MSU Professors Circulating Letter Urging University To Require Vaccine Proof, Testing
Updated Wednesday, July 28, 6:27 p.m.
Two Michigan State University professors are circulating a letter to President Samuel Stanley Jr., urging the administration to tighten COVID-19 rules for the fall semester.
Economist Scott Imberman and Sarah Reckhow, a political scientist at MSU, are seeking a requirement that university faculty, staff and students provide proof of vaccination or be tested twice weekly.

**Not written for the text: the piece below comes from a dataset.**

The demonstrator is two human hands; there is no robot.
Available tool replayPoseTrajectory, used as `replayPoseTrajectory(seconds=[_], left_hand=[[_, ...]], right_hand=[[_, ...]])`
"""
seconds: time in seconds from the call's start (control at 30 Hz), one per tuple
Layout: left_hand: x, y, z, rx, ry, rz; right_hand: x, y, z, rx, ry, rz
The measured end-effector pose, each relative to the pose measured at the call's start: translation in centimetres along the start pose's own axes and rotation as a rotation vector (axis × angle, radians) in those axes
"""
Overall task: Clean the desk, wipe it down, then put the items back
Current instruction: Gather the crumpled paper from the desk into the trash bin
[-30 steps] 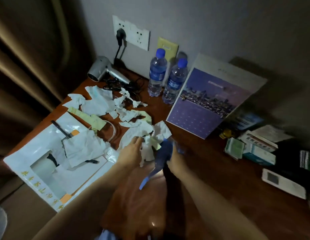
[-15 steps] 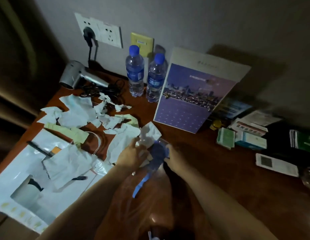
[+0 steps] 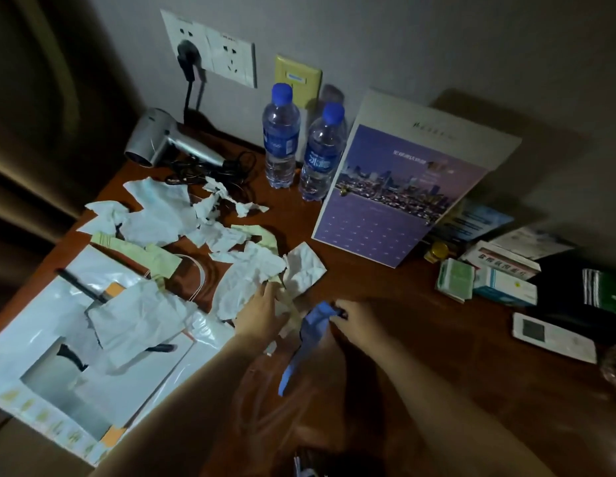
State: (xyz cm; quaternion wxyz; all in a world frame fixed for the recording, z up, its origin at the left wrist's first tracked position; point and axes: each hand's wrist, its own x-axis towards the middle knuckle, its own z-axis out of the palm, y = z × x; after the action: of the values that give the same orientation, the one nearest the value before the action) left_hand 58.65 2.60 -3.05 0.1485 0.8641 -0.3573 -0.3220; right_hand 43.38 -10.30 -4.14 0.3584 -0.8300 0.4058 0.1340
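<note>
While left hand [image 3: 261, 313] grasps torn paper [image 3: 251, 280], right hand [image 3: 354, 320] pinches blue-banded bag [image 3: 311, 333]; labels unreadable.

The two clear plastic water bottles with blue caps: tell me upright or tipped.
Upright: both bottles stand on their bases, caps on top.

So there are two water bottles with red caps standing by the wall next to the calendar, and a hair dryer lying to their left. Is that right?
Not quite: the head view shows the caps are blue, not red. The two water bottles do stand by the wall beside the calendar, and the hair dryer lies to their left.
</note>
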Motion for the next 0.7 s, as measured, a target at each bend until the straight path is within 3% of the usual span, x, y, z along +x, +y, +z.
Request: replayPoseTrajectory(seconds=[0.2,0.37,0.53,0.7], left_hand=[[-0.5,-0.6,0.3,0.058,0.013,0.130],[-0.8,-0.6,0.3,0.015,0.030,0.083],[-0.8,-0.4,-0.7,-0.076,0.083,0.035],[0.0,-0.3,-3.1,-0.167,0.210,-0.036]], right_hand=[[-0.5,-1.0,-0.2,0.003,0.140,-0.010],[0.9,-2.4,-1.6,0.058,0.241,-0.031],[3.3,-5.0,-3.2,-0.181,0.187,-0.014],[5.5,-7.8,-2.8,-0.265,0.083,-0.020]])
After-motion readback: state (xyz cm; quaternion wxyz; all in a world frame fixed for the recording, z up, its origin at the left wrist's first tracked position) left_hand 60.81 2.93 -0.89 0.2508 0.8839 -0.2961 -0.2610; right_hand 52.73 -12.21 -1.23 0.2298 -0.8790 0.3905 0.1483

Those not in compliance would not be allowed at in-person activities.
The letter stresses that while still not requiring shots, such a policy would help stop coronavirus outbreaks.
The emergence of the Delta variant has renewed the call for vaccination requirements. Six Big Ten universities will reportedly require proof of vaccination.
Imberman stresses that it isn’t just the faculty and staff at MSU seeking tougher rules for the fall semester.
“The State News, just the other day, put out an editorial that calls for more vaccination requirements on campus, so I think a lot of students are very nervous about what’s going to happen with COVID this semester.”
As of Wednesday morning, Imberman says more than 300 people have signed on in less than a day.
"We are running roughly about 50% faculty, 40% students, and a little under 10% staff, so it’s a pretty good mix,” he said.
Imberman says signatures will be gathered for several days so the letter can be delivered to President Stanley early next week. Only people with MSU-associated email addresses are able to access the form.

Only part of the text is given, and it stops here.